Wie kann man eine normale glatte Kontur etwas uneben machen, wie handgezeichnet.

Ich habe schon was probiert "Erweiterungen > Fraktalisieren", aber das ist nicht so ganz cool, das wird zu noch zu wellig und man kann nur bis zu nem bestimmten Punkt Glättung einstellen, mehr geht dann nicht.

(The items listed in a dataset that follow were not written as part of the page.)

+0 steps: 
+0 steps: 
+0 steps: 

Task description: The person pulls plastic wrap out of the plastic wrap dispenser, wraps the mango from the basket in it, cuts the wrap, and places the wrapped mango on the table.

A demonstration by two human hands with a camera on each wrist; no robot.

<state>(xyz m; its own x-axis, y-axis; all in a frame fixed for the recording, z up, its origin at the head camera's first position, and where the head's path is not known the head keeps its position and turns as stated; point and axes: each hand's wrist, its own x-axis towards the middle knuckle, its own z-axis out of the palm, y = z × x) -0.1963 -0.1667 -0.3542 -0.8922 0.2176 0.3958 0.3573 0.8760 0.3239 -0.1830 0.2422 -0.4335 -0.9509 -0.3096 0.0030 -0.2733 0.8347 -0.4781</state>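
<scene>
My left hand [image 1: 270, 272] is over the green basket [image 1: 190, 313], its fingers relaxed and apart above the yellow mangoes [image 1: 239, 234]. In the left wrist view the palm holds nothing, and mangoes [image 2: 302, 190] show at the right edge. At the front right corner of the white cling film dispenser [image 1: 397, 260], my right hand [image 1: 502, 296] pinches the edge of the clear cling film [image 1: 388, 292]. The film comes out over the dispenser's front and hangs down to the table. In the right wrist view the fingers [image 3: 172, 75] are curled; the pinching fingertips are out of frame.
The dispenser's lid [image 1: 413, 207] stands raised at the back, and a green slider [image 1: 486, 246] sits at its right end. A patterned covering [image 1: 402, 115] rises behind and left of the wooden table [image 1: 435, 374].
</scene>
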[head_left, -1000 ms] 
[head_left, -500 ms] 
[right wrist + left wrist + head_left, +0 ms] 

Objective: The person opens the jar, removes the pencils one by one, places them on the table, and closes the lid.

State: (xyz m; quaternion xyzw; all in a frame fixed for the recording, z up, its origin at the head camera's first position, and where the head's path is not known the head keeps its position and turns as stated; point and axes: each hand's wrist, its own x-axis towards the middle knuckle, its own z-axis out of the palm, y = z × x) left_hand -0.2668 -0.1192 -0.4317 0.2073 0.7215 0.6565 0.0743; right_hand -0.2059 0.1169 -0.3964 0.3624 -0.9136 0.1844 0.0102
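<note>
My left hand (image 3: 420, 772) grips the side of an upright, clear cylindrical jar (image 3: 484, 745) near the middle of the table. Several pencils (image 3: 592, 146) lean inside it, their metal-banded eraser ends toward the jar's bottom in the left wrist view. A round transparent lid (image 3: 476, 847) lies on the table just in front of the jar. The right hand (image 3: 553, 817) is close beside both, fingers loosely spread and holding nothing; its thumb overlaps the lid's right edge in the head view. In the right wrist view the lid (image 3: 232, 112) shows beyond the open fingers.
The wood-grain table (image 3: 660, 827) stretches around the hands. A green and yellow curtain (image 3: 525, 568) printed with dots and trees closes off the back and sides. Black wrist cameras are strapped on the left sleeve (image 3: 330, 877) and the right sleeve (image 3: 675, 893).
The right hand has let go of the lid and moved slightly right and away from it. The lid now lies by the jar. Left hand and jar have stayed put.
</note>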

Gibt's für dieses Ziel noch ne andere Vorgehensweise? Im Menü "Füllung und Kontur" kann man ja leider außer verschiedene Konturmuster nix in die Richtung einstellen.


----------



## Gast170816 (27. Mai 2013)

Nochmal ich... 

Anders gefragt: Kann man diesen wackeligen handgezeichneten Effekt, den es bei dem Tool "Kalligrafisch Zeichnen" gibt auch irgend beim "Bezier-Kurven"/Pfad-Tool einstellen?

Oder alternativ: Kann man bei "Kalligrafisch Zeichnen" auch ganz gerade Striche machen? So geht nämlich erstmal nur bloßes Freihand zeichnen.


----------